[DATA EXTRACT — start]
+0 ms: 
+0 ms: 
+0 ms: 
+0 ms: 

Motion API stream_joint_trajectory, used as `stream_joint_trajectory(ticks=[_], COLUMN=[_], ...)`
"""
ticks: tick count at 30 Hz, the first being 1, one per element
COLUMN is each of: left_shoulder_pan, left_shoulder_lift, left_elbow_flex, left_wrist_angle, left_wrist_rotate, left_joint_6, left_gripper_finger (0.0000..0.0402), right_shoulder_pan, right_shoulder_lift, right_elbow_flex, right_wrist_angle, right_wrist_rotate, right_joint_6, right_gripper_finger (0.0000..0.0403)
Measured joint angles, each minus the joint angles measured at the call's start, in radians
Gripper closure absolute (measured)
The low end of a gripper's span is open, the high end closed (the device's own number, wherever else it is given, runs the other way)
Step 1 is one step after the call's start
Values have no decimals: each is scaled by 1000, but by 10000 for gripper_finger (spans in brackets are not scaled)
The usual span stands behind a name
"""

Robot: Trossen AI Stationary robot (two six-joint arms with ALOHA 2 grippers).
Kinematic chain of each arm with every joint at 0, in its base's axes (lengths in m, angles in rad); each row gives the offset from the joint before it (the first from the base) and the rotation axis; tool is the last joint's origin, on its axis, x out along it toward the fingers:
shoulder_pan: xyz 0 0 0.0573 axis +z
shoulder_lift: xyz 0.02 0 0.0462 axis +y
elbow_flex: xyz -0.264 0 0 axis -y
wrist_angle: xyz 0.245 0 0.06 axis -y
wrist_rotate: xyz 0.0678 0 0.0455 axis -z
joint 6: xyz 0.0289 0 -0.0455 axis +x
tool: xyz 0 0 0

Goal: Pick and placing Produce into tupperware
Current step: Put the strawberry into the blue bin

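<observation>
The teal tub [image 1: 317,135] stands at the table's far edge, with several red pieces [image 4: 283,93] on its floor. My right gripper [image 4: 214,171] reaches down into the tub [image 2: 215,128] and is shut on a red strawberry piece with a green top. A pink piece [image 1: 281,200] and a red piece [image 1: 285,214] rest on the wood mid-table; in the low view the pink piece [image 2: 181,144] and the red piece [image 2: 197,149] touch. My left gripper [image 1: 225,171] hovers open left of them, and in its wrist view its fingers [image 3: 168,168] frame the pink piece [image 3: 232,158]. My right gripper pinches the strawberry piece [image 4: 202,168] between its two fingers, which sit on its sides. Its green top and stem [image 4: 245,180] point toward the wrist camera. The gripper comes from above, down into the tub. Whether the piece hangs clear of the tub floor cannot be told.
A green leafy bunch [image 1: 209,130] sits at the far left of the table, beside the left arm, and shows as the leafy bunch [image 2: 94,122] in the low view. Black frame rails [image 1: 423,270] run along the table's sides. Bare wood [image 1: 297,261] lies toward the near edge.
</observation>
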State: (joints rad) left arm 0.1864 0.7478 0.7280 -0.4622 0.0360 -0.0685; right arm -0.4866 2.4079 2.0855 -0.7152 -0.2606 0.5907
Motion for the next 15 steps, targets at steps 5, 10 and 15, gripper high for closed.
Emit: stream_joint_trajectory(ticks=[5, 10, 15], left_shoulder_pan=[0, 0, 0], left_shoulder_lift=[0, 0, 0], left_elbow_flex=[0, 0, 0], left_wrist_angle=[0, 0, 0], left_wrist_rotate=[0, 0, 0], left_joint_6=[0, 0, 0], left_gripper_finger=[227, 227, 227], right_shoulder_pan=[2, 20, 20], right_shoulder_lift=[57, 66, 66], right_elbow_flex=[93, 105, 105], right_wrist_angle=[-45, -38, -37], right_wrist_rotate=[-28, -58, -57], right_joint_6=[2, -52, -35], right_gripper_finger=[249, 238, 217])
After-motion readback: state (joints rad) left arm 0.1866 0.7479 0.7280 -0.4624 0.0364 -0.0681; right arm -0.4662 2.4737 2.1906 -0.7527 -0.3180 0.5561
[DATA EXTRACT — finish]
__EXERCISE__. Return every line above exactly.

__RESPONSE__.
+0 ms: 
+0 ms: 
+0 ms: 
+0 ms: 

Motion API stream_joint_trajectory, used as `stream_joint_trajectory(ticks=[_], COLUMN=[_], ...)`
"""
ticks: tick count at 30 Hz, the first being 1, one per element
COLUMN is each of: left_shoulder_pan, left_shoulder_lift, left_elbow_flex, left_wrist_angle, left_wrist_rotate, left_joint_6, left_gripper_finger (0.0000..0.0402), right_shoulder_pan, right_shoulder_lift, right_elbow_flex, right_wrist_angle, right_wrist_rotate, right_joint_6, right_gripper_finger (0.0000..0.0403)
Measured joint angles, each minus the joint angles measured at the call's start, in radians
Gripper closure absolute (measured)
The low end of a gripper's span is open, the high end closed (the device's own number, wherever else it is given, runs the other way)
Step 1 is one step after the call's start
Values have no decimals: each is scaled by 1000, but by 10000 for gripper_finger (spans in brackets are not scaled)
The usual span stands behind a name
"""

Robot: Trossen AI Stationary robot (two six-joint arms with ALOHA 2 grippers).
Kinematic chain of each arm with every joint at 0, in its base's axes (lengths in m, angles in rad); each row gives the offset from the joint before it (the first from the base) and the rotation axis; tool is the last joint's origin, on its axis, x out along it toward the fingers:
shoulder_pan: xyz 0 0 0.0573 axis +z
shoulder_lift: xyz 0.02 0 0.0462 axis +y
elbow_flex: xyz -0.264 0 0 axis -y
wrist_angle: xyz 0.245 0 0.06 axis -y
wrist_rotate: xyz 0.0678 0 0.0455 axis -z
joint 6: xyz 0.0289 0 -0.0455 axis +x
tool: xyz 0 0 0

Goal: Pick and placing Produce into tupperware
Current step: Put the strawberry into the blue bin

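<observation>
The teal tub [image 1: 317,135] stands at the table's far edge, with several red pieces [image 4: 283,93] on its floor. My right gripper [image 4: 214,171] reaches down into the tub [image 2: 215,128] and is shut on a red strawberry piece with a green top. A pink piece [image 1: 281,200] and a red piece [image 1: 285,214] rest on the wood mid-table; in the low view the pink piece [image 2: 181,144] and the red piece [image 2: 197,149] touch. My left gripper [image 1: 225,171] hovers open left of them, and in its wrist view its fingers [image 3: 168,168] frame the pink piece [image 3: 232,158]. My right gripper pinches the strawberry piece [image 4: 202,168] between its two fingers, which sit on its sides. Its green top and stem [image 4: 245,180] point toward the wrist camera. The gripper comes from above, down into the tub. Whether the piece hangs clear of the tub floor cannot be told.
A green leafy bunch [image 1: 209,130] sits at the far left of the table, beside the left arm, and shows as the leafy bunch [image 2: 94,122] in the low view. Black frame rails [image 1: 423,270] run along the table's sides. Bare wood [image 1: 297,261] lies toward the near edge.
</observation>
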State: (joints rad) left arm 0.1864 0.7478 0.7280 -0.4622 0.0360 -0.0685; right arm -0.4866 2.4079 2.0855 -0.7152 -0.2606 0.5907
Motion for the next 15 steps, targets at steps 5, 10 and 15, gripper high for closed.
Emit: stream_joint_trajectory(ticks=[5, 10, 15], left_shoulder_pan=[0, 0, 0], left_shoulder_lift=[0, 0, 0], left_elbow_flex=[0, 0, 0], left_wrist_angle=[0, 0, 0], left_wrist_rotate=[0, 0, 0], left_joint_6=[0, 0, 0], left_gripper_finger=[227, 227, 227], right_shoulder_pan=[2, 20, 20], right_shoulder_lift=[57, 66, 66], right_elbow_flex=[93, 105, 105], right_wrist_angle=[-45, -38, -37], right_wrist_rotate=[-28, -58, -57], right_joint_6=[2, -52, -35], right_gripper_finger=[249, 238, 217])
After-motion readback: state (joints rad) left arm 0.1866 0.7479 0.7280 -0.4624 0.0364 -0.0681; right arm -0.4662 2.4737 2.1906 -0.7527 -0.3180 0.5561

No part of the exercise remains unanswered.